> **ACTION ITEM**
Retype, word for word, each line between the lines holding "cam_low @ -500" and "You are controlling", inclusive, and leave the rest of the data alone.

Saved data entries
= Beginning of Section =
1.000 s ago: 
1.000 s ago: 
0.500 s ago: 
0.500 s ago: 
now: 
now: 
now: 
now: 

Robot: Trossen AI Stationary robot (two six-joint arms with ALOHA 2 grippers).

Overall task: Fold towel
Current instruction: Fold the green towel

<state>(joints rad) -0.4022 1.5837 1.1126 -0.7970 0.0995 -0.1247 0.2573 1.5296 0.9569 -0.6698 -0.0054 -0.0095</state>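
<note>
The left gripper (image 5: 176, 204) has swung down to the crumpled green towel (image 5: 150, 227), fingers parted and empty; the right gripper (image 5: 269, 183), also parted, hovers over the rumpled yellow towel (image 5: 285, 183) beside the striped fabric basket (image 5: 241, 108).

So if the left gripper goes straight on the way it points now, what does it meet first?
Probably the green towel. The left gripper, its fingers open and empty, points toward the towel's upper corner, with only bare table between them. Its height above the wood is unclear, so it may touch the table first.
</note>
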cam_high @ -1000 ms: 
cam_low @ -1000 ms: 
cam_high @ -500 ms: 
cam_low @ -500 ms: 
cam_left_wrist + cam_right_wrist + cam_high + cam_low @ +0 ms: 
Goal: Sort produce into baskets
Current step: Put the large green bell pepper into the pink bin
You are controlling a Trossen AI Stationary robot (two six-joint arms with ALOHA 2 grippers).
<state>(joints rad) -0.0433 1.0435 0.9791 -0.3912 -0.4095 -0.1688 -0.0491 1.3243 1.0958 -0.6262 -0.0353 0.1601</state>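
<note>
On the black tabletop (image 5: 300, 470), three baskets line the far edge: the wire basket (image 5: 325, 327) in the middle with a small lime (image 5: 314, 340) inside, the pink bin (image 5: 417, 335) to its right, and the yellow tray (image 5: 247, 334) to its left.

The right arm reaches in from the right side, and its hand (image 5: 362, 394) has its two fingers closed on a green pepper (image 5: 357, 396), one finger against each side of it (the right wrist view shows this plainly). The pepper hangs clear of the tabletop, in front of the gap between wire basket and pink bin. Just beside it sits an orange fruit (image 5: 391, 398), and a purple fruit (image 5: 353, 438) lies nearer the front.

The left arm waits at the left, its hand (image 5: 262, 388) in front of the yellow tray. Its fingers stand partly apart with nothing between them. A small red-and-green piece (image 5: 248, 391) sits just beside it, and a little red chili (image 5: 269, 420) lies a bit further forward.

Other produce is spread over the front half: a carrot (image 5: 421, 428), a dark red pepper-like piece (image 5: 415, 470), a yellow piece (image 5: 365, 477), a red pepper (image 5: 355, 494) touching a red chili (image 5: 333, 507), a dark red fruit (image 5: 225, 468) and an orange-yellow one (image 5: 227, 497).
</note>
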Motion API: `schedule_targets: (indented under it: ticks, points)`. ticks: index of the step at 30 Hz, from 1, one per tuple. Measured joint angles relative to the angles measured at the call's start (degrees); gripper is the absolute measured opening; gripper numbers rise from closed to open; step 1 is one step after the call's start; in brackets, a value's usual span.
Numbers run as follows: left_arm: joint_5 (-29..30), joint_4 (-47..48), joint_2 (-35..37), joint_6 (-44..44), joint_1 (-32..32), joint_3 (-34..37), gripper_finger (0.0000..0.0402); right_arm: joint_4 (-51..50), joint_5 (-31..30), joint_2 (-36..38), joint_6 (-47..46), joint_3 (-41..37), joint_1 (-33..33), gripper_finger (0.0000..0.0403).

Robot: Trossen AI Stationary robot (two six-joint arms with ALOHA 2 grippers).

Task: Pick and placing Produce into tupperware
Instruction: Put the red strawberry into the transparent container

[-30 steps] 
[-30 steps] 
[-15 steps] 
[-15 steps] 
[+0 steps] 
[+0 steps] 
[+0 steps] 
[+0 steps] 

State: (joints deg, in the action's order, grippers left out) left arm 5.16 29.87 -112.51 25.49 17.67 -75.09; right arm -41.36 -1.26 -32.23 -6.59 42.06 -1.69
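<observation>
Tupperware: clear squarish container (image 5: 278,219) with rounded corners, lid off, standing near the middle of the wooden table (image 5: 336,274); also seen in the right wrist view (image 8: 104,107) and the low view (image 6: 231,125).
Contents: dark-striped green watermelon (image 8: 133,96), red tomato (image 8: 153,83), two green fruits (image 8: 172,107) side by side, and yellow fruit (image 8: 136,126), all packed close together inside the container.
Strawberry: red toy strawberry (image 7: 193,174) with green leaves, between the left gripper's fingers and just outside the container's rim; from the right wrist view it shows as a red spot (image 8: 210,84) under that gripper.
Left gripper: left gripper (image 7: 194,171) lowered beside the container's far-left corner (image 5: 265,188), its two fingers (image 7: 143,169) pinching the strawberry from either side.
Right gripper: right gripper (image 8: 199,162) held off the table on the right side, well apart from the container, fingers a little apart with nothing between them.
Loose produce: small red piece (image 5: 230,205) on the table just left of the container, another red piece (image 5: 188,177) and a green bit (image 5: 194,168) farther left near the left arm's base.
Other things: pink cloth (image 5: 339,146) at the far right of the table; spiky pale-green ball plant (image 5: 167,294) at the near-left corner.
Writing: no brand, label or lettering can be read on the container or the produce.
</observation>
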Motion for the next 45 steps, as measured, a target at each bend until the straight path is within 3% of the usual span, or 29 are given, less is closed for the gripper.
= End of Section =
> **PROBLEM SOLUTION**
cam_low @ -500 ms: 
cam_left_wrist + cam_right_wrist + cam_high + cam_low @ +0 ms: 
Goal: Sort produce into baskets
Current step: Put the large green bell pepper into the pink bin
You are controlling a Trossen AI Stationary robot (two six-joint arms with ALOHA 2 grippers).

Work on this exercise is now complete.